A Good Old Fashioned Protest –  Keegan McInroe (reviewed by Dave Franklin)

Keegan McInroe - 'A Good Old Fashioned Protest' - cover (300dpi)_previewThe problem with most protest music, well, protest in general I guess, is that it spends so much time knowing what it stands against that it doesn’t really know what it stands for and even if it does, it offers few solutions. What we need is a positive protest, bi-partisan protest, informed protest, protest which knows where it comes from but also knows where it is going, protest which can both act as an opposition and equally as a suggestion as to the way forward. What we need is Keegan McInroe’s Good Old Fashion Protest.

Keegan’s latest collection of songs has an interesting resonance with another album which passed through the review pile recently, that of Nick Harper and The Wilderness Kids. If Nick’s titular, opening salvo of Lies! Lies! Lies! is an Englishman’s response to the confusion and turmoil of the Brexit decision, amongst other things, its parallel, Talking Talking Heads clearly defines this American’s view of the blind faith, ultra-partisan, tribalism being piped into homes across the country he calls home in the name of democracy.

And whilst it certainly has something important to say, Keegan, as always, has an eloquent way with words and the humour running through the songs, from cynicism to satire to just plain silliness is the real charm, adds fun and accessibility to what in the hands of most would be the creative equivalent of taking sledgehammer to a walnut. But whilst at times, such as on Bombing For Peace, there is the same sly grin that infused Arlo Guthrie’s infamous debut, Alice’s Restaurant, the flip side of the coin comes with subtle and poignant pieces like Christmas 1914, a gentle and lilting song which deserves to be granted access to that small canon of classic songs which includes The Green Fields of France and The Band Played Waltzing Matilda. And if you think that is too a grand statement to make, I ask you to play it and tell me I’m wrong.

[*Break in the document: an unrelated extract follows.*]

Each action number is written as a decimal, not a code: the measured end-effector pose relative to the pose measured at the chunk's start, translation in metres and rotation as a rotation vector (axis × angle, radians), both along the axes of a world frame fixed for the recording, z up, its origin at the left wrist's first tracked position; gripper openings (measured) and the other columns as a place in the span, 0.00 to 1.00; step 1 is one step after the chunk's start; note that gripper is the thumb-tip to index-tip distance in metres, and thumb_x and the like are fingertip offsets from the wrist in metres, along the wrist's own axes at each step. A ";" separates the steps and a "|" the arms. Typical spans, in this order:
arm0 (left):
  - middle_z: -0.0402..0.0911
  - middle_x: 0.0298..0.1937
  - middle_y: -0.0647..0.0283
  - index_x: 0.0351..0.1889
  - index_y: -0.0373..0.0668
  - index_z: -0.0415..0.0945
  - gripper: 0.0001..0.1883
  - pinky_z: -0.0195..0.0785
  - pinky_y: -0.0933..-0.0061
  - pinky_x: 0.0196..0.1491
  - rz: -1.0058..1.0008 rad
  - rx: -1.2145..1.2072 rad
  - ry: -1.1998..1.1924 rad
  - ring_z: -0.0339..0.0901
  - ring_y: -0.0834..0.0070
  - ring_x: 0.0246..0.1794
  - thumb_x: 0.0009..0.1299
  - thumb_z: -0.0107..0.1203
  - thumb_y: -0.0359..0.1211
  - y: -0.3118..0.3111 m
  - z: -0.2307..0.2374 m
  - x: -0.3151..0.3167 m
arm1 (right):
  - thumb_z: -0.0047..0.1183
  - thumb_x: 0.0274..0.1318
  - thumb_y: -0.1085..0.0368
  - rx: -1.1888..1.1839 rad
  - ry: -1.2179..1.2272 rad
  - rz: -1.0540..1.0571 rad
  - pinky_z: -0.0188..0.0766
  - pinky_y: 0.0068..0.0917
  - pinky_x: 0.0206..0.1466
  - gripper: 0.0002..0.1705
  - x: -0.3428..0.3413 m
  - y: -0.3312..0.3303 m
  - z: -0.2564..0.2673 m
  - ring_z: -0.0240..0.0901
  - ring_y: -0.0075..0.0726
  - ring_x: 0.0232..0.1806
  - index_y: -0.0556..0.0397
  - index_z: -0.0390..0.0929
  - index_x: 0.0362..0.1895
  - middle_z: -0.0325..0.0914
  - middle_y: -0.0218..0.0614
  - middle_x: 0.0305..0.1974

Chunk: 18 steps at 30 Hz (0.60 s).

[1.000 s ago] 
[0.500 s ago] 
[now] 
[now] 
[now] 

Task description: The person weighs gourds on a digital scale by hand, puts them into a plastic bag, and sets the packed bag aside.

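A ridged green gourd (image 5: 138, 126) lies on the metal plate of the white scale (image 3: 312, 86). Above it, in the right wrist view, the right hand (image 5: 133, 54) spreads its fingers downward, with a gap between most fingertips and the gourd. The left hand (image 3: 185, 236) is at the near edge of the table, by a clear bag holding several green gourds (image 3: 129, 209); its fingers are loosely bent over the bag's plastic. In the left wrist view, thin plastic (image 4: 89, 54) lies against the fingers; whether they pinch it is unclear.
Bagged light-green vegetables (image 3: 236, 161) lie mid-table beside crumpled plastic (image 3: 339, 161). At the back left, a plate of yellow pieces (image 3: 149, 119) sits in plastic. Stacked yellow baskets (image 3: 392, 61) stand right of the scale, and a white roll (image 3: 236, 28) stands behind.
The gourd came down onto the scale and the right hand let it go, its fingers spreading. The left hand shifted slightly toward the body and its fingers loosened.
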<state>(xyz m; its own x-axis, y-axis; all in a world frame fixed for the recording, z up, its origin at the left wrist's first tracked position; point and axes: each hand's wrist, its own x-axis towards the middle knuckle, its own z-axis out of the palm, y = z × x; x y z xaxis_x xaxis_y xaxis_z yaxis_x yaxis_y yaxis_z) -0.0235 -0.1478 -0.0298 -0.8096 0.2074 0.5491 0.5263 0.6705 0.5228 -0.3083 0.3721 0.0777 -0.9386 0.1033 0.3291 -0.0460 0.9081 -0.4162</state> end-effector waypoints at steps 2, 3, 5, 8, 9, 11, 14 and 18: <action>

We are treated to spoken word philosophy, visions of a better world, speaking of truth to power, the profound and the profane, small town narratives and universal truths, social commentary and political calling out, all put to his trademark country-folk acoustica. It is an album for our times, as much a reflection of the world around us as it is a call for change. It would be nice if in a few years time we can look back and think of this as a piece of history but I feel that such is the state of the world that Keegan McInroe could find enough material to put out such an album every six months or so. And that is the saddest truth of them all.